In a speech before the Mobile Bar Association, United States Attorney for the Southern District of Alabama Richard Moore discussed his plans for his new office and how it might support the broader agenda of his friend and former boss, U.S. Attorney General Jeff Sessions.

Moore spent more than decade as the Inspector General for the Tennessee Valley Authority but returned to the world of federal prosecution last month to take the helm of an office he worked in for 18 years, a few of which were during Sessions’ tenure as the local U.S. Attorney.

More than a few times, Moore referenced the criticism Sessions has faced from national media since his appointment by President Donald Trump, saying, “They don’t know him. We do.”

“[Sessions] is probably the biggest source of inspiration for me in terms of public service,” Moore added. “He still considers this his U.S. Attorney’s office, and I didn’t argue with him. He cares about this district and this city. He wants us to do well, and he wants us to do our duty.”

While Moore didn’t share many details on the direction he’d like the office to take, what he did share was directly in line with priorities Sessions has identified since taking the helm of the Justice Department (DOJ), including his concern with increased rates of violent crime.

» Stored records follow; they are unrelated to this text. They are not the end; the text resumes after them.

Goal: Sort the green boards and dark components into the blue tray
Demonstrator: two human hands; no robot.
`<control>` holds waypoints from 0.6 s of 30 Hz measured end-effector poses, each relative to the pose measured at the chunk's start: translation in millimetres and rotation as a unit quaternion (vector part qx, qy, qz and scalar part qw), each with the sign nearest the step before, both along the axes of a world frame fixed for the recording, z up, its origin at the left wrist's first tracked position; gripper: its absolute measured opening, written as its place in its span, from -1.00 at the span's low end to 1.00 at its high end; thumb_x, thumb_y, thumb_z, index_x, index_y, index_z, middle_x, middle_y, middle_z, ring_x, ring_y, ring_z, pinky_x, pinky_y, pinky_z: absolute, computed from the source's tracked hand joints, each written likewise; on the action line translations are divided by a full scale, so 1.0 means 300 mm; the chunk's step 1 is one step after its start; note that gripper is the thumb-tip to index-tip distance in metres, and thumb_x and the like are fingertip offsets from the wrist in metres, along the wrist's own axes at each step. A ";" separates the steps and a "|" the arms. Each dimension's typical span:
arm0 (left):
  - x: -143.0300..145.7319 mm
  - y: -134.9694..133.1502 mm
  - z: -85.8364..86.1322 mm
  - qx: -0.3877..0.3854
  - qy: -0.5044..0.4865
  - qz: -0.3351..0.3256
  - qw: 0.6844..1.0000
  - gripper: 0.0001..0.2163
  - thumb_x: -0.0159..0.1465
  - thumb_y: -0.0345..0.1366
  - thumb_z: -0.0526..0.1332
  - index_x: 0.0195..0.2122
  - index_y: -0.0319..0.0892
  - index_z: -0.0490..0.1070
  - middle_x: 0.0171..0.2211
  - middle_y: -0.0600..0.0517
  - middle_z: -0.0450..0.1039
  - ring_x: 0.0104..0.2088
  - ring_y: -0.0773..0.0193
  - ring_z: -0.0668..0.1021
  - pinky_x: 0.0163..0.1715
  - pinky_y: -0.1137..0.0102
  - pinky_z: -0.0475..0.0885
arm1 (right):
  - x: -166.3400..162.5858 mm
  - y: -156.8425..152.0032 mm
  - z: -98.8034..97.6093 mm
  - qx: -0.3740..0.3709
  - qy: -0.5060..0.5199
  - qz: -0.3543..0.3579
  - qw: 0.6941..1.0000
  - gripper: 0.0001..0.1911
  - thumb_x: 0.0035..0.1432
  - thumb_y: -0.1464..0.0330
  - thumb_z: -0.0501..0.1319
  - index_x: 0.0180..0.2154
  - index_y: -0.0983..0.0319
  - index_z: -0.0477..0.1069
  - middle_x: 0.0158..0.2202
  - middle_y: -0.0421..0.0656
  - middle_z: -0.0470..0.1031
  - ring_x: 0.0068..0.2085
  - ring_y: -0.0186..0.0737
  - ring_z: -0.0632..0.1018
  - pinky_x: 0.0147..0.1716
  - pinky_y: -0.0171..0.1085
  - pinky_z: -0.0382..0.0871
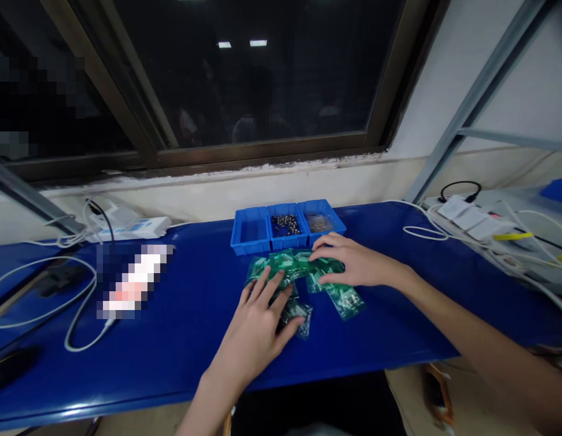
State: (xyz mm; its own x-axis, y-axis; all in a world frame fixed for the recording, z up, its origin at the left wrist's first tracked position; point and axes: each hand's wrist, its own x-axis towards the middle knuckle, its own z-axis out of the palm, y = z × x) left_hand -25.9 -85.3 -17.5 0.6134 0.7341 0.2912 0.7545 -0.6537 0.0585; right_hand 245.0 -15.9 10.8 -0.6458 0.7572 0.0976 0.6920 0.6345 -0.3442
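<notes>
Several small green-tinted plastic packets lie in a loose curve on the blue table, with small parts inside. My left hand rests over the left-hand packets, fingers spread, partly covering a clear-looking packet near the thumb. From the right, my right hand reaches over the upper packets with fingers curved and apart. Whether its fingertips touch the plastic I cannot tell. Just behind the packets stand three joined blue bins: a left bin, a middle bin with small metal parts, and a right bin with small bagged pieces.
A blue table runs beneath a dark window. To the left are a blurred-out phone-like object on a white cable, a power strip and a black mouse. White adapters and cables crowd the right side.
</notes>
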 end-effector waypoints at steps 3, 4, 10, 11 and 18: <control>-0.028 -0.020 -0.043 0.003 -0.023 0.017 1.000 -0.59 0.37 -0.09 0.11 0.19 -0.10 0.29 0.27 -0.10 0.20 0.31 -0.09 0.18 0.15 -0.01 0.31 | -0.020 -0.043 -0.014 0.050 -0.017 0.025 0.998 -0.55 0.20 0.06 0.21 0.08 0.04 0.44 0.22 -0.05 0.27 0.25 0.12 0.23 0.12 0.12 0.27; -0.034 -0.023 -0.049 0.005 -0.032 0.022 0.999 -0.60 0.37 -0.10 0.11 0.17 -0.12 0.30 0.25 -0.11 0.22 0.30 -0.08 0.20 0.15 0.01 0.33 | -0.019 -0.061 -0.023 0.070 -0.022 0.028 0.997 -0.57 0.22 0.09 0.21 0.10 0.03 0.44 0.24 -0.05 0.25 0.28 0.12 0.20 0.14 0.14 0.24; -0.030 -0.025 -0.043 0.022 -0.064 0.066 0.996 -0.73 0.35 -0.11 0.12 -0.06 -0.17 0.38 0.04 -0.18 0.34 0.10 -0.09 0.40 0.00 0.02 0.40 | 0.061 -0.154 -0.079 0.096 -0.033 0.008 0.995 -0.53 0.34 0.18 0.09 0.26 -0.08 0.21 0.41 -0.23 -0.05 0.39 0.14 -0.04 0.21 0.27 0.09; -0.025 -0.024 -0.040 0.025 -0.064 0.073 0.995 -0.73 0.35 -0.10 0.13 -0.07 -0.17 0.37 0.01 -0.18 0.33 0.07 -0.08 0.41 -0.03 0.03 0.40 | 0.075 -0.164 -0.086 0.092 -0.032 0.001 0.995 -0.51 0.34 0.19 0.09 0.27 -0.10 0.17 0.41 -0.25 -0.07 0.39 0.15 -0.06 0.21 0.28 0.09; -0.001 -0.026 -0.037 0.026 -0.056 0.094 0.994 -0.74 0.34 -0.08 0.11 -0.11 -0.15 0.34 -0.07 -0.17 0.28 0.00 -0.09 0.41 -0.09 0.00 0.40 | 0.042 -0.208 -0.121 0.116 -0.026 -0.066 0.991 -0.46 0.29 0.14 0.12 0.27 -0.02 0.20 0.42 -0.17 -0.13 0.39 0.21 -0.10 0.19 0.28 0.16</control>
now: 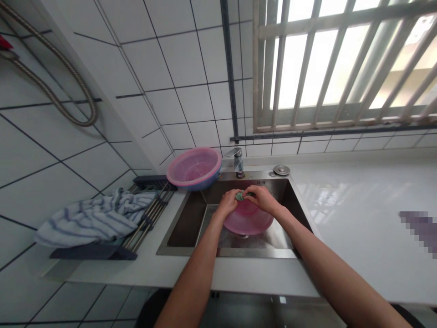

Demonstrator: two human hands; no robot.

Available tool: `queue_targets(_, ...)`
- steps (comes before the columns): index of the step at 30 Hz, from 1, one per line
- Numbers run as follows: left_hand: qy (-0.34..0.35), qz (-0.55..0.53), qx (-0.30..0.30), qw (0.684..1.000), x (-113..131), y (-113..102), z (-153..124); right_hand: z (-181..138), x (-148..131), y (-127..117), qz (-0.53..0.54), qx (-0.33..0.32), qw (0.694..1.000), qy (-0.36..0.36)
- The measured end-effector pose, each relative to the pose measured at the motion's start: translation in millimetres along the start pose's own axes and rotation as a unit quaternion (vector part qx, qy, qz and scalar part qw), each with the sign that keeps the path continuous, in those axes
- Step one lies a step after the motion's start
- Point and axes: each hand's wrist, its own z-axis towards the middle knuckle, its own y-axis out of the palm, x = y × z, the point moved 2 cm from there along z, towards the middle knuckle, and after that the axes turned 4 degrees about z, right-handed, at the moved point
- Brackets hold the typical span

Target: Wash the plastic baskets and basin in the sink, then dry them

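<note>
A small pale-green item (239,196) is held between my two hands above a pink basin; its kind is too small to make out. My left hand (230,202) has its fingers closed on the item's left side. From the right, my right hand (262,199) pinches at it with bent fingers. Below them the pink basin (248,227) sits inside the stainless steel sink (239,252). The far part of the basin is hidden by my hands, and its contents are not clear.
Behind the sink stands a chrome faucet (238,161). Nested pink and blue basins (194,171) rest at the back left corner. A striped towel (99,216) lies over a metal rack (148,218) on the left. A drain strainer (282,170) lies at the back right.
</note>
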Motion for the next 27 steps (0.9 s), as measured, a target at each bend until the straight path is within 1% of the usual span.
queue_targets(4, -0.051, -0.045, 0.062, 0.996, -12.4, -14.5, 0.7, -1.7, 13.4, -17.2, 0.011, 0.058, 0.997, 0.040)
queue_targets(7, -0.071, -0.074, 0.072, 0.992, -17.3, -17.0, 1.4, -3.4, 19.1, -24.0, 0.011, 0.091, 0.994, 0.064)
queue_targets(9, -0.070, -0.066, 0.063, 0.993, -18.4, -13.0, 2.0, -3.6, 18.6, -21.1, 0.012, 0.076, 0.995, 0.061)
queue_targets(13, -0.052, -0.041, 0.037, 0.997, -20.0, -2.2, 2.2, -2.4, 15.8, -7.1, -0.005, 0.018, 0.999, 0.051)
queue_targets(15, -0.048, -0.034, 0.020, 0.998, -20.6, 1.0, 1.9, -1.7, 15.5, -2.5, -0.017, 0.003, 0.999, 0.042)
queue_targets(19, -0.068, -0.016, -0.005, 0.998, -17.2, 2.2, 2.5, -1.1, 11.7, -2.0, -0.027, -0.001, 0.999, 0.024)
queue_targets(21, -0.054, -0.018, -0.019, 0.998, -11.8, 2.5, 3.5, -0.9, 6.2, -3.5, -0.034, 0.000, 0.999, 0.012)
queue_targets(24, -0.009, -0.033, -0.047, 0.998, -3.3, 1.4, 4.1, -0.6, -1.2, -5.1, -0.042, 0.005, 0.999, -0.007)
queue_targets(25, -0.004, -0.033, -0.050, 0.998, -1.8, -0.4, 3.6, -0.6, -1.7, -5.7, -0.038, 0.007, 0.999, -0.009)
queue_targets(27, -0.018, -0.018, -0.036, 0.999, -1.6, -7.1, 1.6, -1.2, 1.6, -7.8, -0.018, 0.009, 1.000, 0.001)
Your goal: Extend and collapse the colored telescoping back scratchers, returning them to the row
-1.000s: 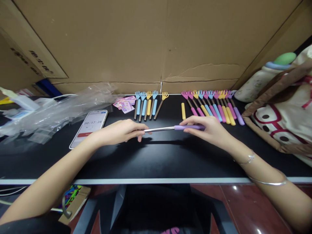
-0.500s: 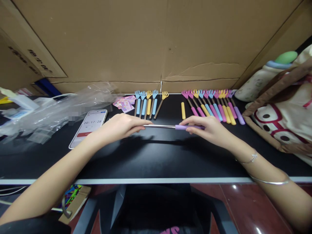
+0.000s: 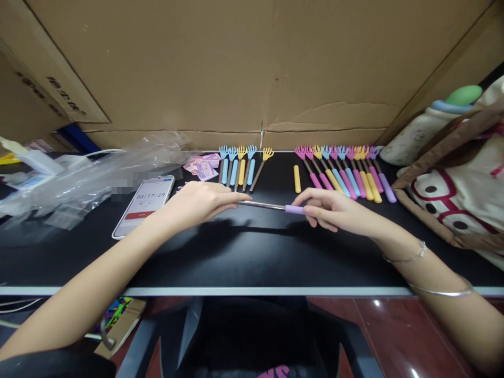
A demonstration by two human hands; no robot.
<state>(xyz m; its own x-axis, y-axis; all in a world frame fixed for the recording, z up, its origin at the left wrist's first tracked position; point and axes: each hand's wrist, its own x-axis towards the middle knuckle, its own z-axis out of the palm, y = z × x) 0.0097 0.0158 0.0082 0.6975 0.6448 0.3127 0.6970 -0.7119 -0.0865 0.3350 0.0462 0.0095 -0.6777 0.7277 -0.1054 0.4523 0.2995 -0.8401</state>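
Observation:
Between my hands, above the black table, stretches a back scratcher (image 3: 263, 205) with a metal rod and a purple handle grip (image 3: 294, 209). My left hand (image 3: 207, 202) is closed on the rod's left part; a bit of purple shows behind the knuckles, the head being mostly hidden. My right hand (image 3: 326, 210) pinches the purple grip between thumb and fingers. Beyond lie a yellow back scratcher (image 3: 261, 168) without a grip and several blue and yellow scratchers (image 3: 236, 165), with loose grips among them. A loose yellow grip (image 3: 297, 179) lies nearer my right hand.
At right is a row of scratchers with coloured grips (image 3: 346, 173), then a bottle (image 3: 417, 131) and a cloth bag (image 3: 452, 194). Left are a phone timer (image 3: 145, 202), plastic bags (image 3: 98, 173) and small printed cards (image 3: 202, 167). Cardboard (image 3: 189, 68) walls the back.
My right hand has shifted slightly right and its grip has loosened into a fingertip pinch near the purple grip's end. The rod now tilts down a little more to the right.

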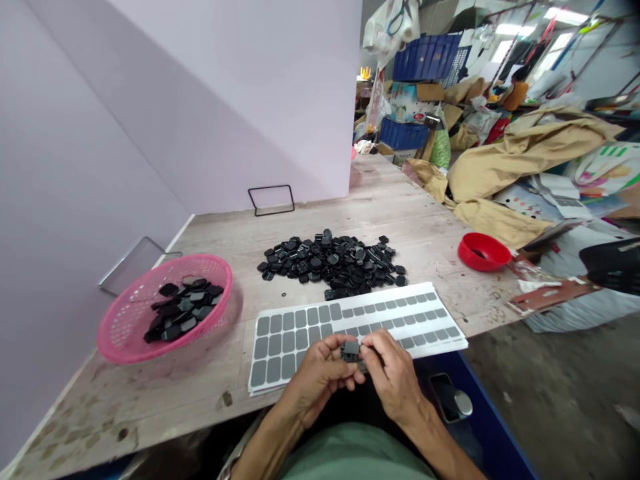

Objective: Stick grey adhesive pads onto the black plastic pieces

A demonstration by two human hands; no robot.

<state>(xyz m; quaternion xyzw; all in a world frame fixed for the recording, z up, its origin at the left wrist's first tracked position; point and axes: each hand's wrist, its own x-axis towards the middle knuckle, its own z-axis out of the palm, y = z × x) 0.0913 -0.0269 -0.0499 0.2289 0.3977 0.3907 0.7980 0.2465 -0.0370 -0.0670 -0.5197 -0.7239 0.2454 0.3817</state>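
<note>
Near the table's front edge, my left hand [317,377] holds a small black plastic piece [350,352] between thumb and fingers. A flat grey face shows on top of the piece. My right hand [395,377] is closed at the piece's right edge, thumb and forefinger pinched together there; whether they also grip a sticker is too small to tell. Under and beyond both hands lies a white sheet of grey stickers [390,311], larger ones on the left and smaller ones on the right. Behind it spreads a loose pile of black plastic pieces [330,260].
At left stands a pink basket [113,333] with more black pieces in it. A red bowl [483,261] sits at the right edge. Two wire stands, a black one [273,213] and another, are by the partition [250,100]. Below right are a blue crate [493,413] and a phone [443,397].
</note>
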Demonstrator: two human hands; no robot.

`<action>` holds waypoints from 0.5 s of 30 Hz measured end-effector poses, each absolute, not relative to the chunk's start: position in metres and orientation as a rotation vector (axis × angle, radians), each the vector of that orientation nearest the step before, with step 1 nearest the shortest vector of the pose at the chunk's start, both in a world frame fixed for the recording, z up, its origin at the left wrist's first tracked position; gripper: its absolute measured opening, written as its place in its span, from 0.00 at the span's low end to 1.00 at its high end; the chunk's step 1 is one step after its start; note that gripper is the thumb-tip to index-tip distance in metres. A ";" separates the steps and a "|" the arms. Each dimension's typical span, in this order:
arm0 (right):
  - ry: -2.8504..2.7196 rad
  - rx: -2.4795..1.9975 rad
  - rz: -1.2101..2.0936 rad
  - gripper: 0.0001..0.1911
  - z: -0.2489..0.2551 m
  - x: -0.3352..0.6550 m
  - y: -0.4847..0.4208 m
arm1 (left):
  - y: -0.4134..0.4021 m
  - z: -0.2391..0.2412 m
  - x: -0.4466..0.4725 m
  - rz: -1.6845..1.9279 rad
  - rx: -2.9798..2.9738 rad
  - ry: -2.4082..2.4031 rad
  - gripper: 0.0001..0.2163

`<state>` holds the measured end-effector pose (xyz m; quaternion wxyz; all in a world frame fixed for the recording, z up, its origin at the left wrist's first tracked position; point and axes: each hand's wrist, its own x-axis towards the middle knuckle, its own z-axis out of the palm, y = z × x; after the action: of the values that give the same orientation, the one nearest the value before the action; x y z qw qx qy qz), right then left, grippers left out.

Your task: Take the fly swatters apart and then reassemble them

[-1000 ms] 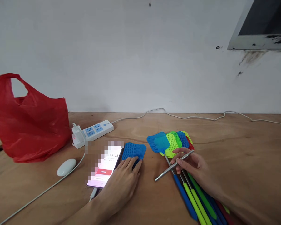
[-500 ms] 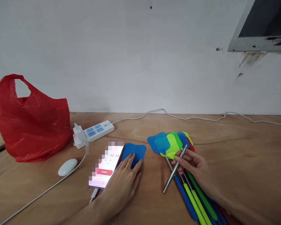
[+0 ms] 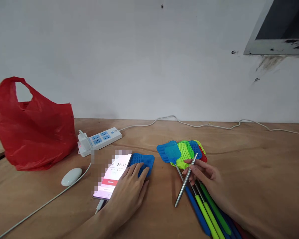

Moore downplayed critics who’ve characterized Sessions’ position as fear mongering, telling the audience he trusts the attorney general’s judgment and “if he’s concerned about a rise in violent crime, I’m concerned about a rise in violent crime.”

“Our office has been focusing on that already, and we will continue that,” he added. “This office actually has more prosecutions of gun cases per capita than anywhere in the country. It’s already an extremely aggressive, forward-leaning office when it comes to fighting violent crime.”

U.S. Attorney for the Southern District of Alabama Richard Moore. (

Moore also spoke about his support for law enforcement officers, whom he says have been “beleaguered” in recent years. Once again, he brought up Sessions and his “staunch” support for police — something he claimed to share. However, Moore said his office would be committed to protecting the civil rights of those who policed as well.

“We’re not going to tolerate violations of anybody’s civil rights … [Sessions] has been very clear about that, and we’re going to enforce it,” Moore said. “Everybody’s civil rights are incredibly important to the attorney general and they are just as important to us as well.”

Moore also touched on the importance of supporting victims of crime and witnesses called into criminal cases — adding that prosecutors are ultimately responsible for making sure no one who goes through the U.S. judicial system is revictimized in the process.

“When we’re prosecuting crimes, we have a lot of people who are witnesses or victims that we bring in. In the press of doing our job, sometimes we can be careless in dealing with these folks … that would be a mistake,” he said. “We’re going to make sure that doesn’t happen.”

One of the few things Moore discussed with any specificity was the way the U.S. Attorney’s office in Mobile will handle charging offenses in criminal indictments under his leadership.

According to Moore, local prosecutors will return to the practice of charging the “most serious, readily provable offense” in every criminal case — a change Sessions directed federal prosecutors throughout the country to make earlier this year.

With a DOJ memo in May, Sessions effectively rescinded 2013 guidance that urged federal prosecutors to avoid mandatory minimum sentences for “nonviolent” or “low-level drug offenders,” reserving them instead for “serious, high-level” or “violent drug traffickers.”

Like Sessions, Moore said he supports a return to the more rigid guidelines established at the height of the federal government’s war on drugs, though the policy shift does still allow for prosecutorial discretion on a case-by-case basis, subject to the approval of a U.S. Attorney.

“[Sessions] thought it was a good idea when we were doing it back in the ‘80s, and I think it’s a good idea now,” he added. “If the evidence supports it, we will be charging the most serious, readily provable offense.”

In a broader context, Moore spoke about the importance of building trust within his office and with local law enforcement, judges, court employees and lawyers in the Mobile area. He said if local prosecutors remain trustworthy and highly motivated, they will also be very productive.

Concluding his comments, Moore acknowledged he has remained a member of the Mobile Bar Association for nearly 40 years and said he was very proud of the opportunity he’s been given to return to Mobile and “make a difference.”